Search giant, Google, has introduced a major update to its Cloud Speech API, which was launched in 2016 for developers to transcribe speech to text. The update comes with 30 new language and locale integrations to the already existing voice typing feature which currently supports 89 languages in Gboard on Android, Voice Search, Google Translate and other Google apps.
Google claims that the speech recognition will also support ancient languages such as Georgian (first spoken in 430AD approx.), and also adding Swahili and Amharic, which are two of Africa’s largest languages. It will also be adding many Indian languages such as Gujarati, Tamil, Bengali among others, in a bid to make the internet more inclusive.
Interestingly Google states that it went a step further for the language integrations by working with native speakers for collecting speech samples, asking them to read common phrases.
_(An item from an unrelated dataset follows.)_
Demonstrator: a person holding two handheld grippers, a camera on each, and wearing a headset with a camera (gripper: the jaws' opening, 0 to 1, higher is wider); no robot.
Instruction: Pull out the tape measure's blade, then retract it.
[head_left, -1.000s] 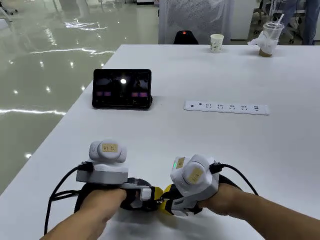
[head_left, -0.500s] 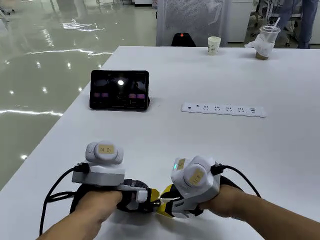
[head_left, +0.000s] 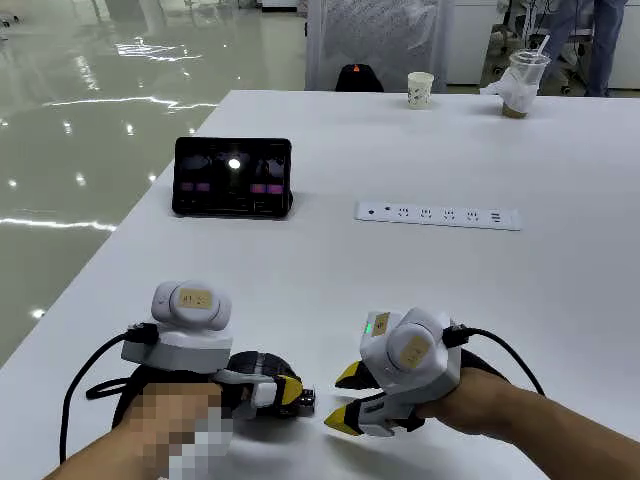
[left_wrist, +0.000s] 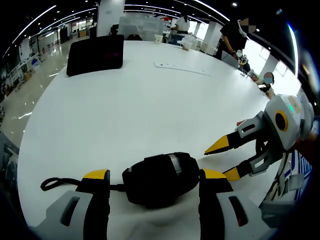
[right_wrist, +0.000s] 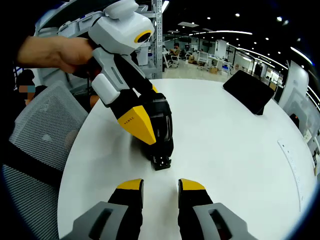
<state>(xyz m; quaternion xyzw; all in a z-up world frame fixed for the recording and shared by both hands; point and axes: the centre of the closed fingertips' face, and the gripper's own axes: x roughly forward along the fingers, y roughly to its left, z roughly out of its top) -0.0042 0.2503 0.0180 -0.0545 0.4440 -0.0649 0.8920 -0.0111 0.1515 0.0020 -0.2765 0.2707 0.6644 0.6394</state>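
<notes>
The black tape measure (head_left: 258, 366) rests on the white table (head_left: 330, 270) near its front edge. My left gripper (head_left: 272, 388) is shut on its case. In the left gripper view the case (left_wrist: 160, 177) lies between the two yellow fingertips (left_wrist: 96, 175), and its black strap (left_wrist: 54, 183) trails left. The blade's end hook (right_wrist: 162, 161) sits at the case's mouth, with no blade drawn out. My right gripper (head_left: 345, 397) hovers just right of the hook, open with nothing between its fingers. It points at the tape measure (right_wrist: 160, 127) in the right gripper view (right_wrist: 161, 185).
A dark tablet (head_left: 232, 177) stands at the mid left and a white power strip (head_left: 438, 215) lies mid table. A paper cup (head_left: 420, 88) and a plastic cup with a straw (head_left: 522, 78) are at the far edge. The table's left edge is close.
My right gripper has opened and drawn back to the right, away from the tape measure's mouth. The left gripper has kept its hold on the case and shifted slightly left.
</notes>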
“This process trained our machine learning models to understand the sounds and words of the new languages and to improve their accuracy when exposed to more examples over time,” said Daan van Esch, Technical Program Manager, Speech, Google.
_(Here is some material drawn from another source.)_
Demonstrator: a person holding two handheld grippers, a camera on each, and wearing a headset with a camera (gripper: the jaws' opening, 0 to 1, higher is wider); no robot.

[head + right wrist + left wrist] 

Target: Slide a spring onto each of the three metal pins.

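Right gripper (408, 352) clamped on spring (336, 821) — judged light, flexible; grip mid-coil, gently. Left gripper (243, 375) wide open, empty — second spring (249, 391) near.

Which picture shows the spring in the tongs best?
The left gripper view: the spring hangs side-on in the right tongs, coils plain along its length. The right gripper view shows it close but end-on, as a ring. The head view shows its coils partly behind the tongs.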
Apart from this update the company has also introduced voice dictation for emojis in US English. Now people in the US speaking English can say “smile faced emoji” instead of typing the symbol or selecting the emoji from the repository. The company states that it will be bringing this to more languages and locations soon.
Looking at the enterprise side of the update, Google Cloud Speech API was launched in beta last year to improve speech recognition for everything from voice-activated commands to call center routing to data analytics. After getting feedback that consumers want more functionality and control, the company has announced features that expand support for long-form audio and extension for language support to help customers inject AI into their businesses.
Another feature that Google has provided is word-level timestamps – which lets the user jump to the moment in the audio where the text was spoken, or display the relevant text while the audio is playing – time offsets (timestamps) are useful for analyzing longer audio files, where the user may need to search for a particular word in the recognized text and locate it in the original audio.
Talking about longer audio, Google has also increased the length of supported audio files from 80 minutes to up-to 3 hours. Additionally, the files that are longer than 3 hours could be supported on a case-by-case basis by applying for a quota extension through Cloud Support, states the company.